On May 30, the 7th Circuit Federal Court of Appeals issued a great decision for transgender students. Too bad Jenison Public Schools isn't paying attention to it. Granted the 7th Circuit covers the states of Illinois, Indiana and Wisconsin, but decisions from Court of Appeals can be informative for other states and school districts, like Jenison to follow. Whitaker v. Kenosha Unified School District says that Kenosha Schools cannot bar Ash Whitaker, a transgender male student, from using the boys' restrooms at his high school- that to do so violates Title IX, the federal law that prohibits sex discrimination in public education. By requiring Ash to use a bathroom that does not conform to his gender identity, the school district punishes him for his gender non-conformance, which is sex discrimination.

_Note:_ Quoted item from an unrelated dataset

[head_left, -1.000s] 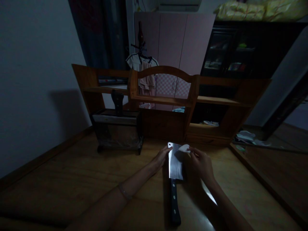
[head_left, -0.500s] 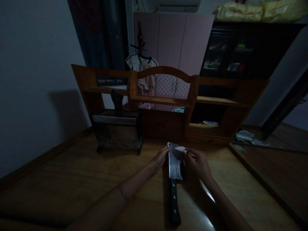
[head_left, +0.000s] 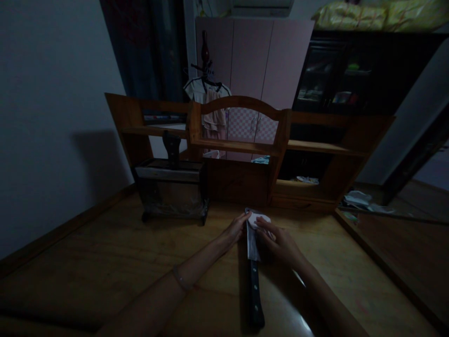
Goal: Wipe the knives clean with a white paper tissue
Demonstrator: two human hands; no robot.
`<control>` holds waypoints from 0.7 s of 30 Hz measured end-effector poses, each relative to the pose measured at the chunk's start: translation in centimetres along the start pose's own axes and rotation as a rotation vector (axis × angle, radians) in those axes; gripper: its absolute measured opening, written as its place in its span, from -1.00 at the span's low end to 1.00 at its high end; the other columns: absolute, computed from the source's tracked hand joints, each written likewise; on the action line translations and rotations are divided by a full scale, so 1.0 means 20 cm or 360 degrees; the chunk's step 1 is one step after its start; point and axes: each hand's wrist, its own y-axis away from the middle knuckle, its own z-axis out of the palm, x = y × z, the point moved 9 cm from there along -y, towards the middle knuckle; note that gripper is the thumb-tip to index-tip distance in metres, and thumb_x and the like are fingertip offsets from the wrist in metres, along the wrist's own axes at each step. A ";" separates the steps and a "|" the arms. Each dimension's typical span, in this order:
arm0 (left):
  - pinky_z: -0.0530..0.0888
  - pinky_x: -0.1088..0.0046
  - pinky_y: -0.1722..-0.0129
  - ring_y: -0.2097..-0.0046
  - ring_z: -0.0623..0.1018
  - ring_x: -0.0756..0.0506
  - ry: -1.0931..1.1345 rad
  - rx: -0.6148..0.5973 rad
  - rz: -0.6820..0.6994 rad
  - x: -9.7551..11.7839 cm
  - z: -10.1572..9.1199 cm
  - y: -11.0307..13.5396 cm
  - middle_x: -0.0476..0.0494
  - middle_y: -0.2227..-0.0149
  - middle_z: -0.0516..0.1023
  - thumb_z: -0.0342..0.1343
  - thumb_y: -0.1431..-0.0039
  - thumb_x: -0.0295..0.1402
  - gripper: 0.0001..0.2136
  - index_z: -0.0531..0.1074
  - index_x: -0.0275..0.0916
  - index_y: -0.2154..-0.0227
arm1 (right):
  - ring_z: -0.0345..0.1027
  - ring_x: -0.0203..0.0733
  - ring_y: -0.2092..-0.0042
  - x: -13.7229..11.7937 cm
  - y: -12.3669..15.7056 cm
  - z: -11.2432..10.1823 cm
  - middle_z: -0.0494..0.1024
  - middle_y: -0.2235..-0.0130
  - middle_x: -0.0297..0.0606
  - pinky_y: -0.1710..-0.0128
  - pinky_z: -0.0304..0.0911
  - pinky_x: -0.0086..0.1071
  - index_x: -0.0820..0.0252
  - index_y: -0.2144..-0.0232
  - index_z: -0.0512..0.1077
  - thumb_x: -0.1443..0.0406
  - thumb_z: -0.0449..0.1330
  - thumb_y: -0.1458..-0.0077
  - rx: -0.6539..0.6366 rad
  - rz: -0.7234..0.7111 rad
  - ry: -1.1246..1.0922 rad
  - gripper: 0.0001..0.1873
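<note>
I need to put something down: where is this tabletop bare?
Left: the tabletop between the left arm, wall and black-framed holder. Right: between the right arm and raised wooden edge. Crowded: the middle, with left hand, right hand, cleaver and white piece.

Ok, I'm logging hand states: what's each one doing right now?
Left hand: holding the cleaver near its far left corner.
Right hand: holding a white pad over the blade.

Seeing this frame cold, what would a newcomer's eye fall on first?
Likely the cleaver at lower centre, its black handle pointing toward the viewer. The left hand grips its far left edge, and the right hand holds a white pad against it. Behind, at left, stands a dark-framed rack.
</note>
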 end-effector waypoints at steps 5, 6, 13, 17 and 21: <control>0.38 0.41 0.17 0.23 0.53 -0.12 -0.0313 -0.0258 0.0045 0.02 0.06 0.03 -0.21 0.26 0.56 0.25 0.02 -0.39 -0.73 0.47 -0.31 0.21 | -0.10 -0.12 -0.28 -0.06 0.00 0.04 0.09 -0.26 -0.29 -0.25 -0.13 -0.10 0.00 -0.18 0.17 0.10 -0.04 -0.22 -0.0147 -0.0107 0.0013 -0.51; 0.38 0.40 0.16 0.22 0.53 -0.13 -0.0347 -0.0287 0.0041 0.02 0.06 0.04 -0.24 0.23 0.55 0.27 0.05 -0.41 -0.70 0.47 -0.33 0.19 | -0.14 -0.13 -0.29 -0.06 0.00 0.04 0.06 -0.28 -0.30 -0.26 -0.16 -0.09 -0.01 -0.19 0.15 0.09 -0.05 -0.23 -0.0153 -0.0108 0.0009 -0.51; 0.36 0.37 0.10 0.10 0.50 -0.15 -0.0601 -0.0451 0.0049 -0.01 0.07 0.05 -0.30 0.07 0.49 0.28 0.04 -0.36 -0.58 0.42 -0.32 0.07 | -0.26 -0.13 -0.32 -0.02 0.00 0.07 -0.06 -0.30 -0.35 -0.29 -0.26 -0.08 -0.06 -0.23 0.02 0.06 -0.07 -0.23 -0.0168 -0.0131 -0.0046 -0.46; 0.38 0.43 0.15 0.14 0.51 -0.11 -0.0547 -0.0446 0.0002 -0.03 0.06 0.02 -0.29 0.08 0.49 0.21 -0.05 -0.28 -0.62 0.41 -0.31 0.06 | -0.31 -0.16 -0.32 0.02 -0.03 0.10 -0.08 -0.31 -0.38 -0.30 -0.29 -0.10 -0.07 -0.25 -0.03 0.06 -0.10 -0.25 -0.0147 -0.0142 -0.0041 -0.45; 0.40 0.46 0.24 0.24 0.53 -0.07 -0.0432 -0.0337 -0.0037 -0.05 0.01 -0.04 -0.23 0.14 0.51 0.23 -0.03 -0.30 -0.62 0.40 -0.26 0.06 | -0.31 -0.19 -0.32 0.08 -0.06 0.10 -0.08 -0.31 -0.39 -0.30 -0.31 -0.09 -0.06 -0.25 -0.04 0.08 -0.17 -0.28 -0.0060 -0.0140 -0.0066 -0.48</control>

Furthermore, by engaging in this discriminatory conduct, Kenosha schools, as government entity, is violating the equal protection guarantees under the U.S. Constitution for Ash and other transgender students. Applying a heightened constitutional scrutiny on this equal protection claim (instead of the more deferential rational basis test), the Court found that the school district failed to demonstrate that denying Ash access to male restrooms "serves important governmental objectives."

Kenosha defended its bathroom policy by claiming it needs to protect the privacy rights of all students. However, the Court found that a transgender student's presence in a restroom provides no more a risk to other students' privacy rights than that of cisgender students using the same restroom. The Court noted that the District already has rules and policies to address the possible incident of an overly curious student trying to sneak glances of his or her classmates performing bodily functions.

"Common sense tells us that the communal restroom is a place where individuals act in a discreet manner to protect their privacy and those who have true privacy concerns are able to utilize a stall."

The 7th Circuit's opinion is both sensitive to the interests and concerns of transgender students as well as a sensible reading of civil rights law. If only this common sense would be followed by the Jenison Public Schools. They have told Flynn Suttorp a transgender male student that he can only use one gender neutral restroom at school, the nurse's bathroom in the school office, a staff bathroom in one of the hallways, or the girls' bathrooms. The reason for this policy is that the district fears that some parents may complain and or that some cisgender male students might feel uncomfortable having a transgender student in the same bathroom with them. Why does this questionable rationale sound suspiciously familiar? Recall in the film, "Hidden Figures" where African American female employees at NASA were singled out and relegated to use the "colored restrooms" located much less conveniently on the campus, because some of their white colleagues might complain or feel uncomfortable using the same restrooms as them. The blatant message to these women that they were not to be valued or treated the same as their white co-workers.

Jenison's policy plays into the fears and ignorance regarding what it means to be transgender. Flynn Suttorp, who was incorrectly assigned the female gender at birth, experienced terrible struggle and pain until he was finally to be his true authentic self - a boy - at home and in school. His use of the communal restrooms are for the same purpose as any other student. And yet he has been singled out and told by his high school that he not to be accorded the same dignity as other students. He is somehow "less than" because he is transgender. The shame, stigma, and inconvenience caused by the district's bathroom policy makes him feel unwelcome at school and uncomfortable using school bathrooms.

It shouldn't matter that Jenison, located west of Grand Rapids, is a "conservative" community with traditional values. Treating people fairly is a pretty damn traditional and some would say conservative value. Complaints and fear of community backlash have never been legal justifications for discrimination. And for those cisgender kids who are uncomfortable, why can't they use the three gender neutral designated bathrooms?

The 6th Circuit Court of Appeals (which covers Michigan) will be hearing the appeals of two federal district court decisions that have held that Title IX prohibits schools from denying transgender students to use bathrooms in accordance with their gender identity. Perhaps the 6th Circuit will provide Jenison with the long overdue impetus to do the "right" thing regarding transgender students.

Alas, for now Jenison continues to remain tone deaf on this issue, apparently oblivious to the harmful message it is sending to all students in the District, especially Flynn Suttorp.